With all this life change, this Sunday, January 31, one year to the day from when I nailed the stake in the ground to follow Christ no matter the cost, I will be Baptizing my wife and our 3 children. It’s such an exciting time for our family and huge testimony and statement to how far we’ve come in just the last year. To stand before our church family with my family as they also have nailed that stake in the ground is just beyond any words I can really put together. I am proud of each of them for being willing to take this step in obedience in their walk with Christ.
We are all God’s favorite. He has had us in mind from before the beginning. In John 17:22-23 Jesus, in His prayer to the Father says, “I have given them the glory you gave me, so they may be one as we are one. I am in them and you are in me. May they experience such perfect unity that the world will know that you sent me and that you love them as much as you love me.” I’m thankful to have realized that through Christ we are united now with the Father and that He loves us as much as He loves the Son. To now reflect the love of the Father with my family, they now know they are also loved deeply by me and the Father.

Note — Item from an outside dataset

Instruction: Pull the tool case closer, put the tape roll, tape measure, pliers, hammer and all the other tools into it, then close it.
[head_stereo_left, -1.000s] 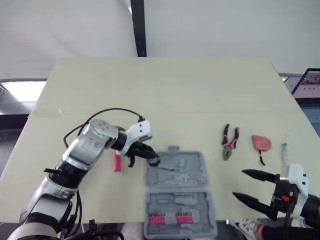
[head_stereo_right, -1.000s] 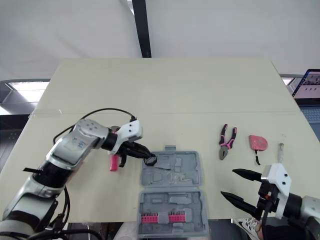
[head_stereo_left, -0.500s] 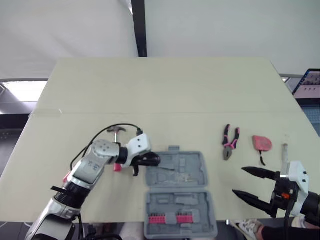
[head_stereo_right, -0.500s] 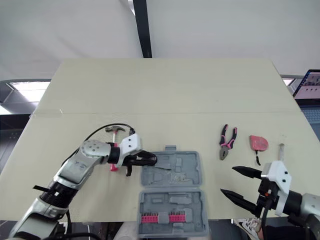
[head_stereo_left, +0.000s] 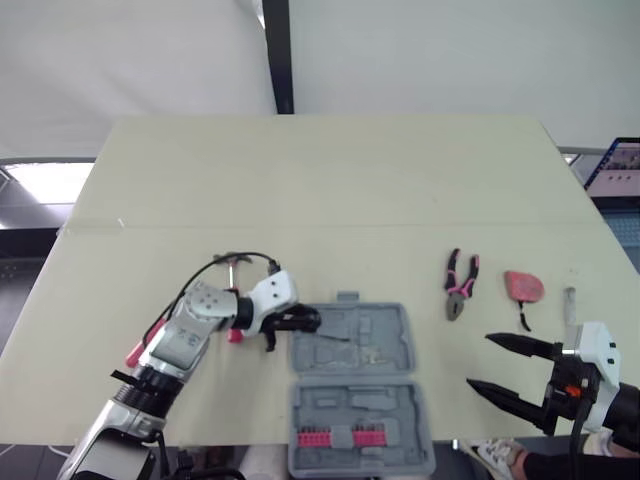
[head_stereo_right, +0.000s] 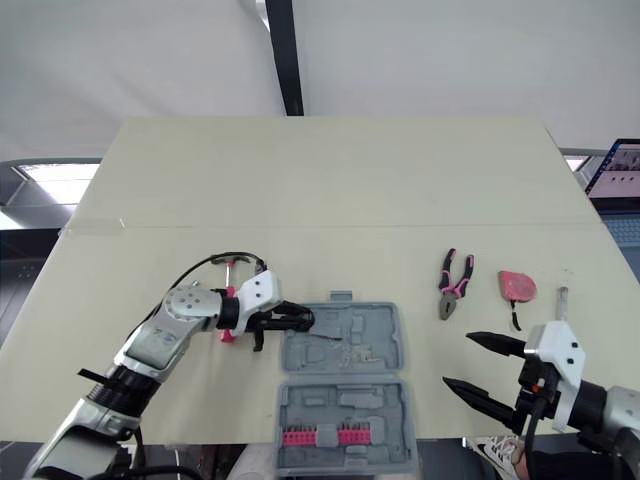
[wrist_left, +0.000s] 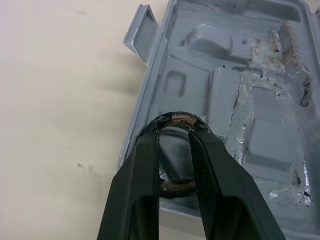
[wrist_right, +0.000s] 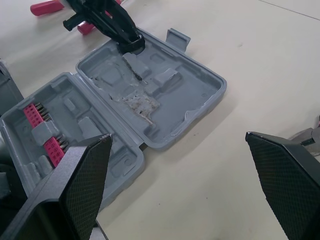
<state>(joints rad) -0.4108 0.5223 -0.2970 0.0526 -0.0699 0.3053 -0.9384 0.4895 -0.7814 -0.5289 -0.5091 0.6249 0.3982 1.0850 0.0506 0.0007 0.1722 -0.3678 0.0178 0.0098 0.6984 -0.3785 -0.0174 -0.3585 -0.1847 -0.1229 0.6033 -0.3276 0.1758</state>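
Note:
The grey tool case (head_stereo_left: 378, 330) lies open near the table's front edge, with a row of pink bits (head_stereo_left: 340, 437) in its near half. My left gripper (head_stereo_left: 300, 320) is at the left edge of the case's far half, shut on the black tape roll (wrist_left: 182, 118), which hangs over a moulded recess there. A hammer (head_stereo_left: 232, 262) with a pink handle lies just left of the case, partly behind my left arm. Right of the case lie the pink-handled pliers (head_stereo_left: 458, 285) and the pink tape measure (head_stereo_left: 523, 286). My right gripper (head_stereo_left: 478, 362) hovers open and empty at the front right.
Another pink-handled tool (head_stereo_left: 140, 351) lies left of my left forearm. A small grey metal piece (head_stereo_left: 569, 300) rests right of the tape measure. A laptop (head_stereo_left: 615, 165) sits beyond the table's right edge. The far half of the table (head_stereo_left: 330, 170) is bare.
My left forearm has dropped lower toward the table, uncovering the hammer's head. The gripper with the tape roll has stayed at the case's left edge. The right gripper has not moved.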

They know where I stand now, no longer waffling back and forth unsure of life, but now with the confidence of 10 men knowing where I stand now alive in Christ and they are responding. It’s tremendous and the Lord’s work will continue as we are now stronger than ever before.
For each and everyone of to go on the journey of transformation requires something big of us and something that is very difficult to do. It requires allowing ourselves to be torn down and rebuilt. I saw a quote from Mike Mason that said, “A thirty-year-old man is like a densely populated city. Nothing new can be built, in its heart, without something else being torn down.” At 36 years of age, that’s exactly what I had to do and what each of us have to do. We have to open the door to our heart to Jesus and allow Him to enter and bring out those wounds and sins, so that we can then renounce and repent and then drive forward to be healed and restored to who we were meant to be. In my counseling studies, this is called exposure. It’s very much needed. We need to be exposed to ourselves and to Christ in order to have a chance at the life we were meant to have.